As a beginner programmer, testing my code meant putting in a few inputs, and if the code ran then I had myself a successful program. Recently, I’ve learned of two better testing methods that give you the information needed to ensure that the program can run given any particular scenario. These are Boundary Value Testing and Equivalence Class Testing. While they do work differently, both of these methods are similar in that they each choose an input based on the pool of values given the set conditions.

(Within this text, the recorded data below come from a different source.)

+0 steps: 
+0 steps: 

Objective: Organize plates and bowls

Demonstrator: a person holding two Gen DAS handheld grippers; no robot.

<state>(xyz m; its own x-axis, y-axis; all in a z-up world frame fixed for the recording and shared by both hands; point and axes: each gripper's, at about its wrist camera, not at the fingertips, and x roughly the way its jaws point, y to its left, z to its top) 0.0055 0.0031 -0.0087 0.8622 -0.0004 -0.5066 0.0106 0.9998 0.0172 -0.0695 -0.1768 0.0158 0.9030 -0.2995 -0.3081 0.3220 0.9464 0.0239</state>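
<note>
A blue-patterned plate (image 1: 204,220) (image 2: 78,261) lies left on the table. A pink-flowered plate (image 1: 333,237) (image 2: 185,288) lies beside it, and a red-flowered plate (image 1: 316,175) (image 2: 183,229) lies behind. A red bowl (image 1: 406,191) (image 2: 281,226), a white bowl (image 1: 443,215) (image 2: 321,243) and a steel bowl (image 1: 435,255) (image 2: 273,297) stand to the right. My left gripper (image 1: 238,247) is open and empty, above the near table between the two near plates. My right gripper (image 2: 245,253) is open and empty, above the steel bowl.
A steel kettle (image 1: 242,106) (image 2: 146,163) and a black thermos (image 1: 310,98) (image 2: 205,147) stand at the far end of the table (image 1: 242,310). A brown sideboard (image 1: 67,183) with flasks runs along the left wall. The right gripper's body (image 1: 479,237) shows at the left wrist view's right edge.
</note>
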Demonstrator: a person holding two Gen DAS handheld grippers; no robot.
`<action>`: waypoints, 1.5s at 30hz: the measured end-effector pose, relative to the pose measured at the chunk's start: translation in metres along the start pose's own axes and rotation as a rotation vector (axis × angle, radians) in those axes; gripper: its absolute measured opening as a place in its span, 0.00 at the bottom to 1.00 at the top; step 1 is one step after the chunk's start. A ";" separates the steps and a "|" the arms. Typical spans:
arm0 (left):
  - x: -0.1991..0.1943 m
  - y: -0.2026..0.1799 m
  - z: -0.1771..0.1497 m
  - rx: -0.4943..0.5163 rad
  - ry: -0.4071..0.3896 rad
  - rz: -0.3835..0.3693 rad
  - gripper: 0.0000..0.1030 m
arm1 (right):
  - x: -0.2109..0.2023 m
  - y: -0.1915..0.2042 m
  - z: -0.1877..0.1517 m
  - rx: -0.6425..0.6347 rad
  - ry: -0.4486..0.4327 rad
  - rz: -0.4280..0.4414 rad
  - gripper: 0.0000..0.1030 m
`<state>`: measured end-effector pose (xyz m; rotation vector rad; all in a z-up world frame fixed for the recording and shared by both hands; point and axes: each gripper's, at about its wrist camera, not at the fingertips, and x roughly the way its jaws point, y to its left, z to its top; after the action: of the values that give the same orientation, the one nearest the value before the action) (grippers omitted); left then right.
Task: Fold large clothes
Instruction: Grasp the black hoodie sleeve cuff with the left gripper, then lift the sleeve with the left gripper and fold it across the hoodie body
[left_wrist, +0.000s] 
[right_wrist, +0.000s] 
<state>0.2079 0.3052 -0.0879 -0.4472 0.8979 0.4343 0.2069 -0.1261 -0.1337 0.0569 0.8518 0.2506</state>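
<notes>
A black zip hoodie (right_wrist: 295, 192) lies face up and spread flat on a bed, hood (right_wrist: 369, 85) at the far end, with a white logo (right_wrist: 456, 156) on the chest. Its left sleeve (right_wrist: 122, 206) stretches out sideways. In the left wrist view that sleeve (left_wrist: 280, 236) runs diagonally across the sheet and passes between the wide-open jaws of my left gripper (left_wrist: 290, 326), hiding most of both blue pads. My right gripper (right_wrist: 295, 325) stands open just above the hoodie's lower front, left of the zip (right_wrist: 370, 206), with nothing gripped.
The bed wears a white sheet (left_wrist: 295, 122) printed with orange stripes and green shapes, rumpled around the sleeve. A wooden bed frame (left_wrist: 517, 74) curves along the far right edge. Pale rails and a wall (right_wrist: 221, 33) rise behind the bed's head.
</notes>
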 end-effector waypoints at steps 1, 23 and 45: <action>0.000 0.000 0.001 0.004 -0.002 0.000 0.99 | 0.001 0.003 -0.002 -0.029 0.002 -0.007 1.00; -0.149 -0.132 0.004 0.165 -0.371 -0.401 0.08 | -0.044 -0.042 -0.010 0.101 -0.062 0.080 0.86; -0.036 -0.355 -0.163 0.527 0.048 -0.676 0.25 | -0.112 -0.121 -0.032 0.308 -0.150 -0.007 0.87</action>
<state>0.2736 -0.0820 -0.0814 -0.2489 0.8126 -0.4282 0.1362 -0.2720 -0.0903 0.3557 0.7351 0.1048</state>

In Equivalence Class Testing, the focus is on the conditions. Looking at the given conditions, we can determine which values are valid and which are invalid. The range of valid values as well as the range for invalid values are the pool of values that will be tested, which are divided into intervals. For each interval, given an input, if it passes then it stands to reason that all inputs within the range of values will pass for that interval. By the same reasoning, if an input does not pass, all inputs within the range will not pass.

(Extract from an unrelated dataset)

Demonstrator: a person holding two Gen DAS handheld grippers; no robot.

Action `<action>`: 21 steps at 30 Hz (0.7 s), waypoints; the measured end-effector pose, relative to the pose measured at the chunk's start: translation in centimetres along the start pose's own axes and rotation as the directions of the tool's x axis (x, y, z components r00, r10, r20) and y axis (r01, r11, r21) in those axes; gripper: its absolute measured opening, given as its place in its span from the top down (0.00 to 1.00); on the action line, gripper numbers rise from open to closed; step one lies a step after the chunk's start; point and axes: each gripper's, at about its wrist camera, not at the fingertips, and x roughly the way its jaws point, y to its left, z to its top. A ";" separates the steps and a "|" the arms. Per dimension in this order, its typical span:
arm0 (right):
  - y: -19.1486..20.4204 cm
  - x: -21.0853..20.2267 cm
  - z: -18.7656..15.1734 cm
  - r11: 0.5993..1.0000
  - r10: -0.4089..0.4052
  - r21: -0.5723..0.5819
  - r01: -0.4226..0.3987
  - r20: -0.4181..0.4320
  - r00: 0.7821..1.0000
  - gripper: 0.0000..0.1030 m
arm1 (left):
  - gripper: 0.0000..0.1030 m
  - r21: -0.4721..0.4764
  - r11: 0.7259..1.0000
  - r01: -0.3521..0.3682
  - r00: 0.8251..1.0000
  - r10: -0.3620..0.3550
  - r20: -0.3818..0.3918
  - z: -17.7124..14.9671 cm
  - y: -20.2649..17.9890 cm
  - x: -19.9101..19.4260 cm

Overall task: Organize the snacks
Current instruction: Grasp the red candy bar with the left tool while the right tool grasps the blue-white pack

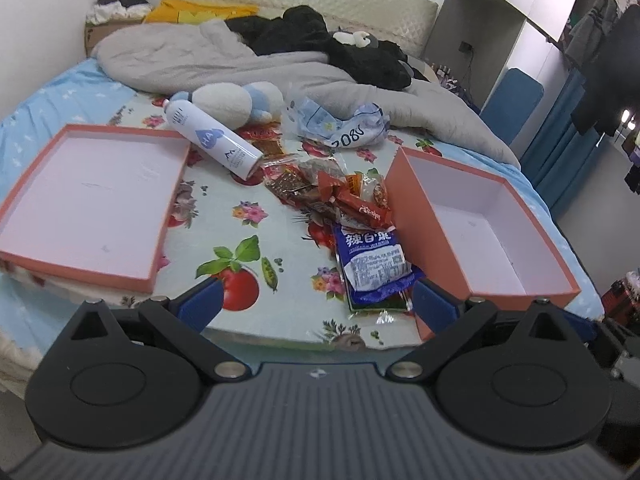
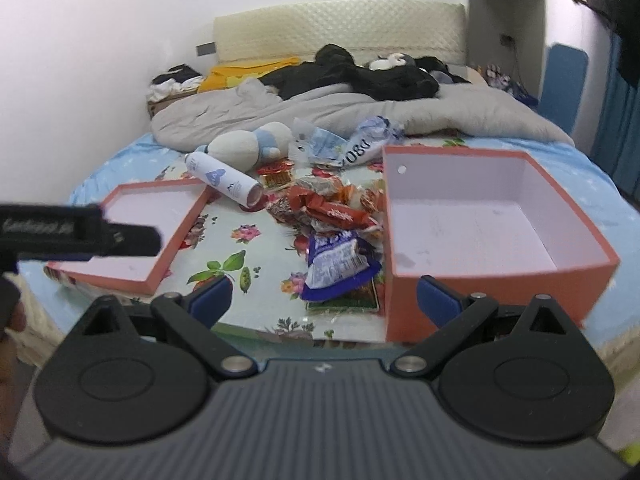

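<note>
Bed (image 1: 60, 92); blue snack packet (image 1: 372, 258) lengthwise toward camera.

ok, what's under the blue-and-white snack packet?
A flat dark green packet pokes out beneath the blue-and-white snack packet, lying on the floral cloth. Most of it is covered, so its label can't be read.
</note>
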 end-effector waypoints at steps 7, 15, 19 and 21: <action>1.2 4.5 1.7 0.997 0.028 -0.069 -0.031 -0.035 0.999 0.03 | 0.02 -0.051 0.998 0.048 0.998 -0.051 -0.043 3.3 1.5 6.0; 2.1 10.3 3.2 0.997 0.022 -0.075 -0.028 -0.084 0.996 0.08 | 0.07 -0.129 0.989 0.067 0.993 -0.079 -0.091 6.3 3.7 14.2; 2.2 13.7 3.3 0.995 -0.012 -0.101 0.000 -0.114 0.993 0.09 | 0.09 -0.124 0.989 0.075 0.991 -0.088 -0.103 8.0 4.7 18.2; 2.2 15.5 3.1 0.993 -0.013 -0.117 -0.002 -0.124 0.992 0.10 | 0.10 -0.124 0.989 0.084 0.988 -0.098 -0.116 8.9 5.3 20.0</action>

For example, consider a program that is testing for a vending machine, with a variable named cash for the amount of money the machine can accept. The range of valid values for cash is 0 <= cash <= 100. Now if we put in a value for cash that is between 0 and 100 and it passes, that means all values between 0 and 100 will pass. Likewise, if the value does not pass, then all values between the range will not pass. All values below 0 and above 100 are invalid, so testing those numbers will result in an error.
Boundary Value Testing is similar, in that we take valid and invalid values and test them. The difference is that there are 5 particular values we are testing. Say that the pool of values are between 0 and 100 inclusively. The values that will be tested are: 1. the minimum valid value, 0 2. the maximum valid value, 100 3. a nominal value between the minimum and maximum, 20 4. a value just below the minimum, -1 5. and a value just above the maximum, 101.
These inputs test all possible scenarios, therefore if they all pass, then the program is successful. The minimum, nominal, and maximum values test all valid inputs, and the minimum below and maximum above values test invalid inputs.
Equivalence testing and boundary testing are both great methods to use when testing your program. They can both be used to test valid and invalid values, and by doing so, are capable of ensuring that a program is error free.